Les contrats à terme perpétuels réglementés pourraient compléter cette expansion institutionnelle en offrant des outils pour la gestion des risques et l'animation de marché. L'introduction de ces produits sur le sol américain pourrait aussi aider à réduire l'écart d'arbitrage entre les prix au comptant et ceux des dérivés qui perturbe actuellement le marché crypto fragmenté.
Réflexions finales
Bien qu'aucun calendrier officiel n'ait été publié pour l'approbation de produits à terme perpétuels spécifiques, les remarques de Mersinger suggèrent que la CFTC est dans les dernières étapes d'examen d'au moins certaines demandes. La volonté de l'agence d'approuver ces produits pourrait dépendre non seulement de la préparation interne mais aussi de la dynamique politique et interagences plus large.

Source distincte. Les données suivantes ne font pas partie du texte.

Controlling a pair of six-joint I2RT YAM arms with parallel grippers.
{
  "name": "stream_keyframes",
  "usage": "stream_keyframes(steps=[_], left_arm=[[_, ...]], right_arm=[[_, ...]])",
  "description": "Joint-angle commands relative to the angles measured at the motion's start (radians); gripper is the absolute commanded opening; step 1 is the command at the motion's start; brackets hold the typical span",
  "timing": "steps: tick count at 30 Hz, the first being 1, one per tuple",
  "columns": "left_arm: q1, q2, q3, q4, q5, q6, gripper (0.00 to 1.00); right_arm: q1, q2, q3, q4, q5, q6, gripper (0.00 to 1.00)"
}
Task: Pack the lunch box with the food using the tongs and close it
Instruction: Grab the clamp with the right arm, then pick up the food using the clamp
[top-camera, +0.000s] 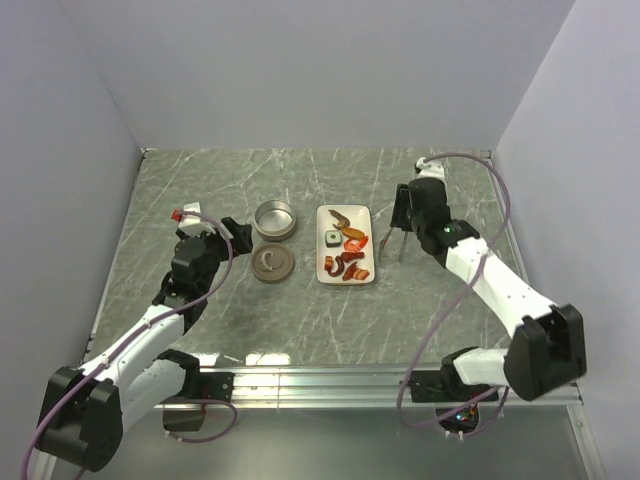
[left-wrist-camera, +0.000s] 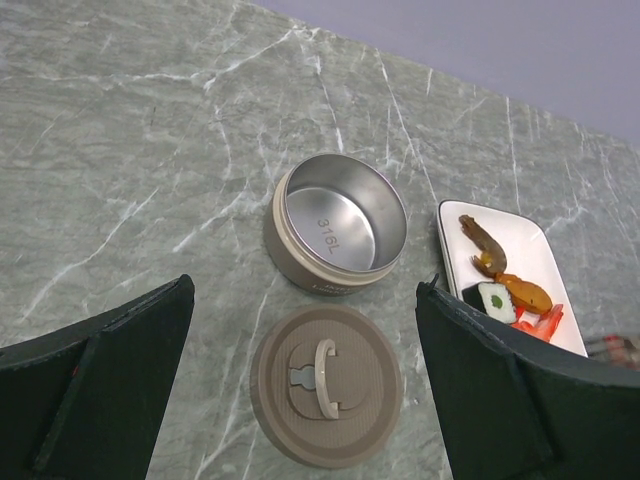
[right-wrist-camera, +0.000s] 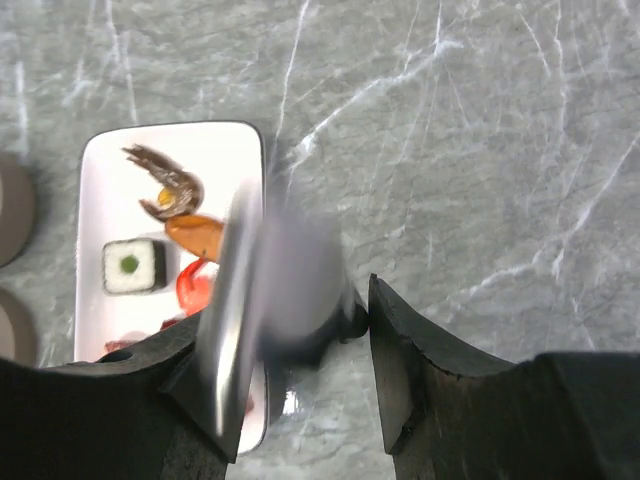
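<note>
One marking is legible: the characters "316L", stamped on the silvery inner floor of the lunch box (left-wrist-camera: 338, 228) and seen in the left wrist view. A faint embossed mark on the outer wall of the same tin is too small to read.

The lunch box (top-camera: 274, 219) stands open on the grey marbled table (top-camera: 200, 180). Its lid (top-camera: 272, 264) lies flat just in front of it, handle up, apart from the tin. Just to the right lies a white plate (top-camera: 364, 213) carrying the food (top-camera: 352, 235): 1 shrimp-shaped piece at the far end, 1 dark-and-white cube, and several red and orange bits. The left gripper (top-camera: 242, 231) hovers just left of the tin, jaws spread and empty. The right gripper (top-camera: 402, 212) grips the tongs (top-camera: 384, 249) just right of the plate, their 2 slim arms slanting down toward the table with the tips apart.
</note>
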Motion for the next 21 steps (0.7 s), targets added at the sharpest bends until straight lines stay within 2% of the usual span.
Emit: stream_keyframes(steps=[1, 7, 13, 17, 21], left_arm=[[0.005, -0.026, 0.015, 0.045, 0.009, -0.007, 0.99], [0.005, -0.045, 0.006, 0.040, 0.011, -0.013, 0.99], [0.005, -0.072, -0.005, 0.033, 0.011, -0.016, 0.99], [0.005, -0.082, -0.008, 0.028, 0.012, -0.021, 0.99], [0.005, -0.091, -0.014, 0.025, 0.012, -0.022, 0.99]], right_arm=[[0.044, -0.124, -0.071, 0.102, 0.085, 0.017, 0.53], [0.146, -0.323, -0.157, 0.206, 0.174, -0.014, 0.53], [0.196, -0.454, -0.217, 0.310, 0.119, -0.046, 0.53], [0.230, -0.436, -0.230, 0.378, 0.059, -0.060, 0.53], [0.265, -0.342, -0.223, 0.458, 0.049, -0.070, 0.52]])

Si les approbations se poursuivent, elles pourraient marquer un tournant dans la maturation des marchés crypto réglementés aux États-Unis. La transition apporterait surveillance, capital, et légitimité à une partie du marché qui a jusqu'à présent fonctionné largement dans des zones grises réglementaires.
Alors que Mersinger se prépare à passer à son rôle à la Blockchain Association, les projecteurs resteront braqués sur la CFTC et ses prochaines actions. Que l'agence continue d'emprunter une voie d'engagement proactif ou se retire face à des batailles de compétence interagences pourrait façonner l'environnement réglementaire pour les années à venir.